Keep the pictures out, and restate the listing that follows exactly as written.

RAW DATA:

※ ※ ※

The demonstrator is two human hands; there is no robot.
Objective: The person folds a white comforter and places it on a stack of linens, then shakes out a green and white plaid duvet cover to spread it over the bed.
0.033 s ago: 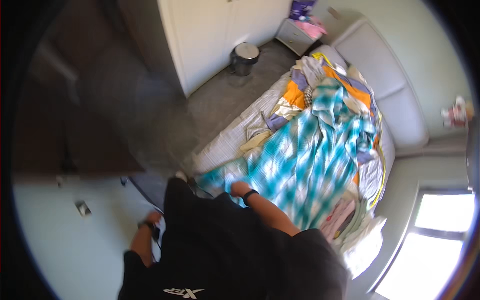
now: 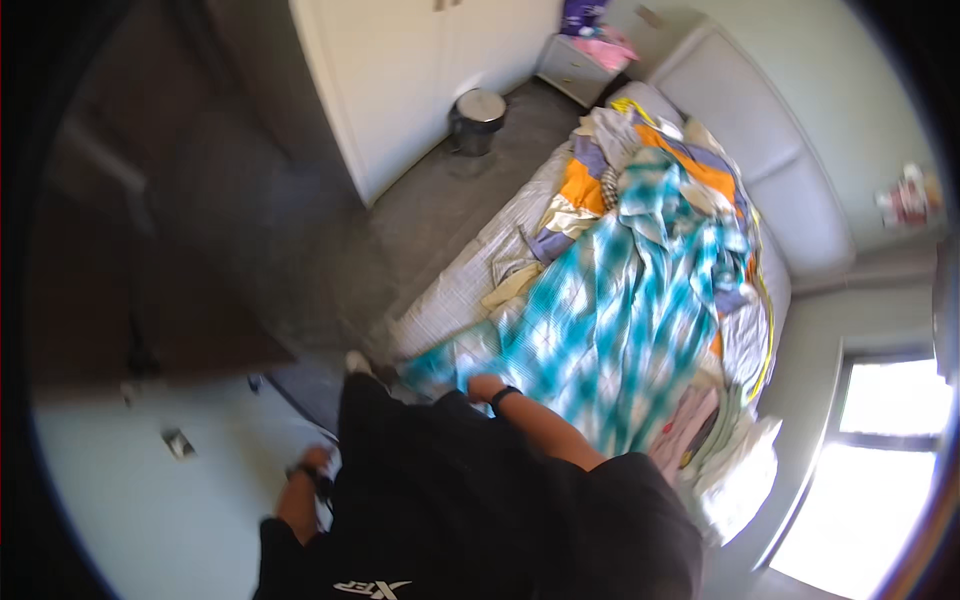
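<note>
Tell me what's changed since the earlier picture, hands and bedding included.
Only the view has turned slightly, so the round, dark bin with a silvery lid sits further left in the picture. No grip was visibly taken or released. The bare right hand stays at the near edge of the teal-and-white checked cloth; the bare left hand stays low at the person's left.

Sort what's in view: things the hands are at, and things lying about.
At the hands:
teal-and-white checked cloth, by the right hand
left hand, apart from it; grip unclear

Lying about:
lidded bin on the floor
pink cloth on the nightstand
orange cloth on the bed
</note>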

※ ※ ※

REPLY:
The demonstrator is two human hands; there is no robot.
Objective: The person folds a white comforter and places it on a stack of linens, then shakes out a green and white plaid duvet cover to spread it over the bed.
0.033 s ago: 
now: 
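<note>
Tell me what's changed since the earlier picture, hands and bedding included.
Only the view has turned slightly, so the round, dark bin with a silvery lid sits further left in the picture. No grip was visibly taken or released. The bare right hand stays at the near edge of the teal-and-white checked cloth; the bare left hand stays low at the person's left.

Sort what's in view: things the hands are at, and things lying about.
At the hands:
teal-and-white checked cloth, by the right hand
left hand, apart from it; grip unclear

Lying about:
lidded bin on the floor
pink cloth on the nightstand
orange cloth on the bed
</note>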

The output for this exercise is complete.